Smad4-dependent regulation of urokinase plasminogen activator secretion and RNA stability associated with invasiveness by autocrine and paracrine transforming growth factor-β

Metastasis is a primary cause of mortality due to cancer. Early metastatic growth involves both a remodeling of the extracellular matrix surrounding tumors and invasion of tumors across the basement membrane. Up-regulation of extracellular matrix degrading proteases such as urokinase plasminogen activator (uPA) and matrix metalloproteinases has been reported to facilitate tumor cell invasion. Autocrine transforming growth factor-β (TGF-β) signaling may play an important role in cancer cell invasion and metastasis; however, the underlying mechanisms remain unclear. In the present study, we report that autocrine TGF-β supports cancer cell invasion by maintaining uPA levels through protein secretion.

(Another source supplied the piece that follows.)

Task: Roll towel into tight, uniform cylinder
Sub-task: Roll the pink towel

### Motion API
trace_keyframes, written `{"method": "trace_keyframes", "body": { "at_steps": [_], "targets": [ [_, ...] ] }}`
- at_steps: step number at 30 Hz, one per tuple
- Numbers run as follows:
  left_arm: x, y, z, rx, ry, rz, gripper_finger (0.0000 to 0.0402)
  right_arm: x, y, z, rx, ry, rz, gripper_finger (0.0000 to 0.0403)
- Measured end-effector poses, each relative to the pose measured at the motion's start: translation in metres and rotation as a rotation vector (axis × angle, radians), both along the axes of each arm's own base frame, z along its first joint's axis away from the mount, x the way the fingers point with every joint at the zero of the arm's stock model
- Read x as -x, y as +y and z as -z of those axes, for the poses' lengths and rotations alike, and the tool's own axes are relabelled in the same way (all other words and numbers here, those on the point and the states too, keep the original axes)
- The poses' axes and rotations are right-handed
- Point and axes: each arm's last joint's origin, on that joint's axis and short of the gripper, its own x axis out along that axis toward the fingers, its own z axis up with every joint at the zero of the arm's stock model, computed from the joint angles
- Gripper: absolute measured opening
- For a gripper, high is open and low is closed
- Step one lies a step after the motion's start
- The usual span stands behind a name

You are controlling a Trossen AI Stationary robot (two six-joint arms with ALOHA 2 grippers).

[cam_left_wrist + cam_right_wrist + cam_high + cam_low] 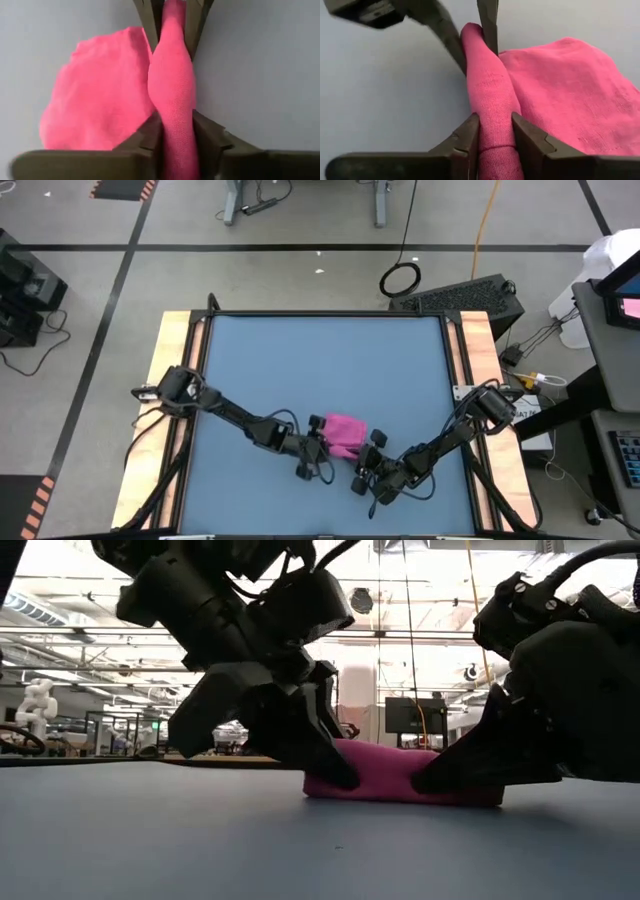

Interestingly, treatment of paracrine/exogenous TGF-β at higher concentrations than autocrine TGF-β further enhanced uPA expression and cell invasion. The enhanced uPA expression by exogenous TGF-β is a result of increased uPA mRNA expression due to RNA stabilization. We observed that both autocrine and paracrine TGF-β-mediated regulation of uPA levels was lost upon depletion of Smad4 protein by RNA interference. Thus, through the Smad pathway, autocrine TGF-β maintains uPA expression through facilitated protein secretion, thereby supporting tumor cell invasiveness, whereas exogenous TGF-β further enhances uPA expression through mRNA stabilization leading to even greater invasiveness of the cancer cells.